* [Assignment] Your answer must be the lines from the first one in the material through the line with "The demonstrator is", retyped exactly and with no pictures.

────────────────

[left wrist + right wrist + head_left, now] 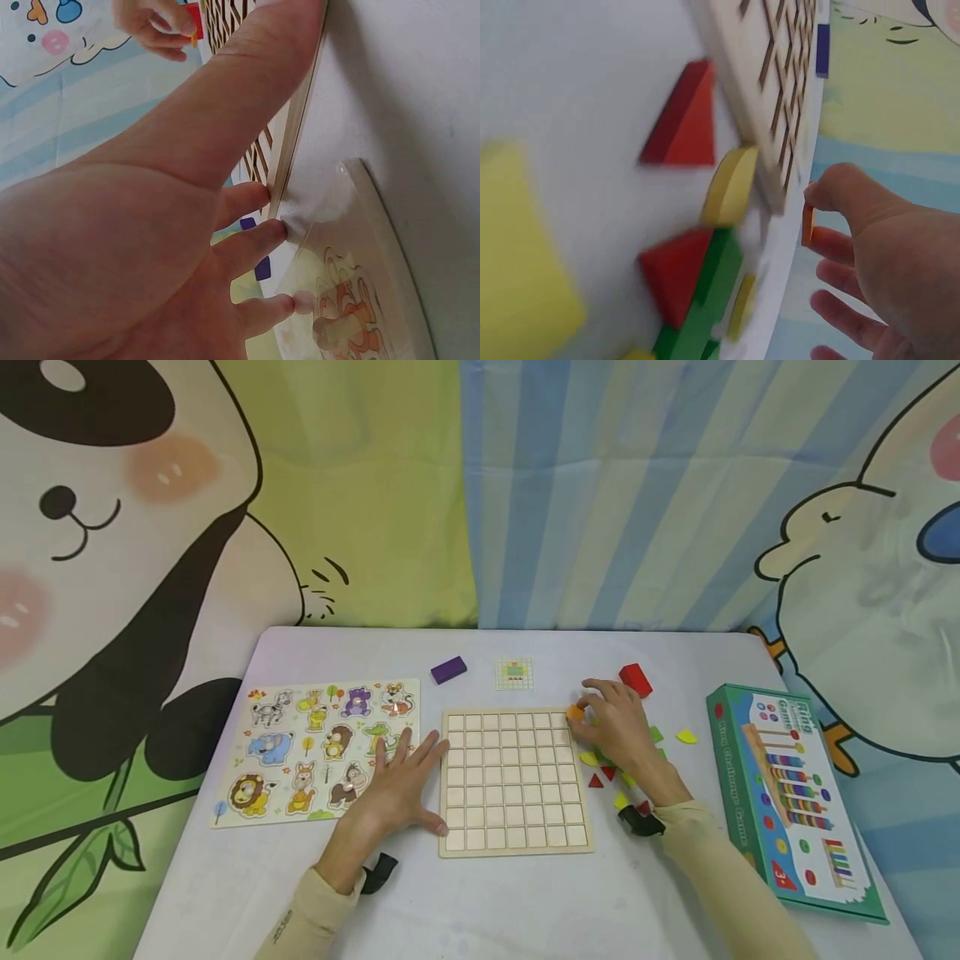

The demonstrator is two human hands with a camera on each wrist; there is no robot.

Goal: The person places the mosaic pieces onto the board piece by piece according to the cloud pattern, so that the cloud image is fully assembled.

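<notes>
A wooden grid board (516, 852) lies in the middle of the table, its square cells outlined by raised strips. My left hand (397, 789) spreads its fingers along the board's left edge, with thumb and fingertips at the rim. At the far right corner of the board, my right hand (621, 727) pinches a small orange piece (808, 225) between thumb and index finger. Below that hand lie loose pieces, among them a red triangle (684, 124), a yellow curved piece (731, 187) and green pieces (705, 300); the hand partly covers them in the head view.
An animal puzzle board (285, 743) lies on the left. Behind the grid stand a purple block (448, 671), a small pattern card (514, 674) and a red block (635, 680). A green toy box (795, 802) lies at the right edge. Curtains with cartoon animals hang behind.
</notes>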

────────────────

* [The completed task]
[left wrist + right wrist + head_left, now] 

The demonstrator is two human hands with a camera on each wrist; there is no robot.

The answer has been fully written out.